(Data records)
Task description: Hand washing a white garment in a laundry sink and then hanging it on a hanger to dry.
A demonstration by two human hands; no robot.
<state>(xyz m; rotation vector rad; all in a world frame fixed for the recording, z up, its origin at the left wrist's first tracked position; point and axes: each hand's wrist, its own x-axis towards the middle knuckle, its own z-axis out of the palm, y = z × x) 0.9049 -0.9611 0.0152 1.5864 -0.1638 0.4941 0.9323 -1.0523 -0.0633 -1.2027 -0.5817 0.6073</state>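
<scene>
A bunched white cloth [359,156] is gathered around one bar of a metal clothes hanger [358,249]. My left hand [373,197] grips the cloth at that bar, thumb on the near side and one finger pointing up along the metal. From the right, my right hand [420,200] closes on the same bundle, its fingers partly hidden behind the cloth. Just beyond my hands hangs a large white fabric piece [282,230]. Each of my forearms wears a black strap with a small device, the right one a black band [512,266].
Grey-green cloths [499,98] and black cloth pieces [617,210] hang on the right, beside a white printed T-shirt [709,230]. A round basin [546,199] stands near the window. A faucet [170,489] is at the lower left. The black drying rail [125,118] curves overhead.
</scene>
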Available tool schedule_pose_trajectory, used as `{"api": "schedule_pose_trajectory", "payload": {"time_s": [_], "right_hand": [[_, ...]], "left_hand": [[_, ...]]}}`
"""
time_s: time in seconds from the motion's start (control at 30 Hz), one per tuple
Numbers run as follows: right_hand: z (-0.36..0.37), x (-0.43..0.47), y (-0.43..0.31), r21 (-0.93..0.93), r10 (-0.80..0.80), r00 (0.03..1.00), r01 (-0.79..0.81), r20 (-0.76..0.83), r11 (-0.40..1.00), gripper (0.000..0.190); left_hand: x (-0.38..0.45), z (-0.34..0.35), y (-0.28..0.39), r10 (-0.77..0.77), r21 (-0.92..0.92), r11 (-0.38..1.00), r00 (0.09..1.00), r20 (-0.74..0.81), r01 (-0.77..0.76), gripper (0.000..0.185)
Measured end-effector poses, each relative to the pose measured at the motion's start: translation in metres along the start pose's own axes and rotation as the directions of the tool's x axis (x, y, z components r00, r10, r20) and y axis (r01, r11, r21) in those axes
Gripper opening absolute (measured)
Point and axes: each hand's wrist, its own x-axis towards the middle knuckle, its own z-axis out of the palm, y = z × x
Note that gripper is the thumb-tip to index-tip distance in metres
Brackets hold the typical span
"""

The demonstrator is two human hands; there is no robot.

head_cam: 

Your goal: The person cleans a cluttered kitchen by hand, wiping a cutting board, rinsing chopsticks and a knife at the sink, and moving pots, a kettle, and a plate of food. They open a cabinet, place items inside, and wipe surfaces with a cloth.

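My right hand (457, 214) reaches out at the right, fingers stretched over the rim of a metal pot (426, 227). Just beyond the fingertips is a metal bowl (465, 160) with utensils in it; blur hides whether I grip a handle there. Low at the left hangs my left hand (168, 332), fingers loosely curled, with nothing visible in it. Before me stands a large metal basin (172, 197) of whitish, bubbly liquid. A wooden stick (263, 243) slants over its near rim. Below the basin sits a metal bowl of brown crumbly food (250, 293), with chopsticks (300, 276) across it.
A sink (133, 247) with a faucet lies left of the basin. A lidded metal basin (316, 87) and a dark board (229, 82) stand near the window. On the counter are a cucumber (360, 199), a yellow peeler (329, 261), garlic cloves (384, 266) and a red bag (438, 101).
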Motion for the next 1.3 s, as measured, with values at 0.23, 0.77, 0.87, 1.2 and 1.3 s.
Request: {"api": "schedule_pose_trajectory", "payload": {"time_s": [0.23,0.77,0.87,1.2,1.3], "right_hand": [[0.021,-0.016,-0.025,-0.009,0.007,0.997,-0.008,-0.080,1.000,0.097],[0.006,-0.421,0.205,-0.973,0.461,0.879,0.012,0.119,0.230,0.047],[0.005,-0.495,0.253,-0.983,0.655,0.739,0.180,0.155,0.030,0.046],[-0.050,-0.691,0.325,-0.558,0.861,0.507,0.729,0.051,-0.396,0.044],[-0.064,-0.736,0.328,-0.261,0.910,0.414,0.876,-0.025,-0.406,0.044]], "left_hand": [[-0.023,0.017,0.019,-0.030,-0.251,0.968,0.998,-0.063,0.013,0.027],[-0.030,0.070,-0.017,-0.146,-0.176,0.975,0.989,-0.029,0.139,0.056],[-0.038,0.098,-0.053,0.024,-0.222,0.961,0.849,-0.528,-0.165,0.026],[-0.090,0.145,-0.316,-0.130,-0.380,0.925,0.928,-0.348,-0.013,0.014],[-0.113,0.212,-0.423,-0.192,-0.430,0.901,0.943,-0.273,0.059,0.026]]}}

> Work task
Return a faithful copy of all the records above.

> Result below
Task description: Hand washing a white garment in a laundry sink and then hanging it on a hanger to dry.
A demonstration by two human hands; no robot.
<state>(xyz m; rotation vector rad; all in a world frame fixed for the recording, z up, its origin at the left wrist's first tracked position; point and axes: each hand's wrist, its own x-axis towards the middle knuckle, its own z-axis out of the palm, y = z × x) 0.9049 -0.9611 0.0152 1.5864 -0.1638 0.4941 0.9323 -1.0523 -0.0633 -1.2027 -0.5817 0.6073</state>
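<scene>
A bunched white cloth [359,156] is gathered around one bar of a metal clothes hanger [358,249]. My left hand [373,197] grips the cloth at that bar, thumb on the near side and one finger pointing up along the metal. From the right, my right hand [420,200] closes on the same bundle, its fingers partly hidden behind the cloth. Just beyond my hands hangs a large white fabric piece [282,230]. Each of my forearms wears a black strap with a small device, the right one a black band [512,266].
Grey-green cloths [499,98] and black cloth pieces [617,210] hang on the right, beside a white printed T-shirt [709,230]. A round basin [546,199] stands near the window. A faucet [170,489] is at the lower left. The black drying rail [125,118] curves overhead.
</scene>
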Available tool schedule_pose_trajectory, used as `{"api": "schedule_pose_trajectory", "payload": {"time_s": [_], "right_hand": [[_, ...]], "left_hand": [[_, ...]]}}`
"""
time_s: time in seconds from the motion's start (control at 30 Hz), one per tuple
Numbers run as follows: right_hand: z (-0.36..0.37), x (-0.43..0.47), y (-0.43..0.31), r21 (-0.93..0.93), r10 (-0.80..0.80), r00 (0.03..1.00), r01 (-0.79..0.81), r20 (-0.76..0.83), r11 (-0.40..1.00), gripper (0.000..0.190); left_hand: x (-0.38..0.45), z (-0.34..0.35), y (-0.28..0.39), r10 (-0.77..0.77), r21 (-0.92..0.92), r11 (-0.38..1.00), r00 (0.09..1.00), r20 (-0.74..0.81), r01 (-0.77..0.76), gripper (0.000..0.185)
Measured end-effector poses, each relative to the pose measured at the motion's start: translation in metres along the start pose's own axes and rotation as the directions of the tool's x axis (x, y, z components r00, r10, r20) and y axis (r01, r11, r21) in those axes
Gripper opening absolute (measured)
Point and axes: each hand's wrist, its own x-axis towards the middle knuckle, its own z-axis out of the palm, y = z × x
Note that gripper is the thumb-tip to index-tip distance in metres
Brackets hold the typical span
"""

The demonstrator is two human hands; there is no robot.

head_cam: 

Your goal: The person cleans a cluttered kitchen by hand, wiping a cutting board, rinsing chopsticks and a knife at the sink, and moving pots, a kettle, and a plate of food. They open a cabinet, place items inside, and wipe surfaces with a cloth.

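My right hand (457, 214) reaches out at the right, fingers stretched over the rim of a metal pot (426, 227). Just beyond the fingertips is a metal bowl (465, 160) with utensils in it; blur hides whether I grip a handle there. Low at the left hangs my left hand (168, 332), fingers loosely curled, with nothing visible in it. Before me stands a large metal basin (172, 197) of whitish, bubbly liquid. A wooden stick (263, 243) slants over its near rim. Below the basin sits a metal bowl of brown crumbly food (250, 293), with chopsticks (300, 276) across it.
A sink (133, 247) with a faucet lies left of the basin. A lidded metal basin (316, 87) and a dark board (229, 82) stand near the window. On the counter are a cucumber (360, 199), a yellow peeler (329, 261), garlic cloves (384, 266) and a red bag (438, 101).
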Motion for the next 1.3 s, as measured, with values at 0.23, 0.77, 0.87, 1.2 and 1.3 s.
Request: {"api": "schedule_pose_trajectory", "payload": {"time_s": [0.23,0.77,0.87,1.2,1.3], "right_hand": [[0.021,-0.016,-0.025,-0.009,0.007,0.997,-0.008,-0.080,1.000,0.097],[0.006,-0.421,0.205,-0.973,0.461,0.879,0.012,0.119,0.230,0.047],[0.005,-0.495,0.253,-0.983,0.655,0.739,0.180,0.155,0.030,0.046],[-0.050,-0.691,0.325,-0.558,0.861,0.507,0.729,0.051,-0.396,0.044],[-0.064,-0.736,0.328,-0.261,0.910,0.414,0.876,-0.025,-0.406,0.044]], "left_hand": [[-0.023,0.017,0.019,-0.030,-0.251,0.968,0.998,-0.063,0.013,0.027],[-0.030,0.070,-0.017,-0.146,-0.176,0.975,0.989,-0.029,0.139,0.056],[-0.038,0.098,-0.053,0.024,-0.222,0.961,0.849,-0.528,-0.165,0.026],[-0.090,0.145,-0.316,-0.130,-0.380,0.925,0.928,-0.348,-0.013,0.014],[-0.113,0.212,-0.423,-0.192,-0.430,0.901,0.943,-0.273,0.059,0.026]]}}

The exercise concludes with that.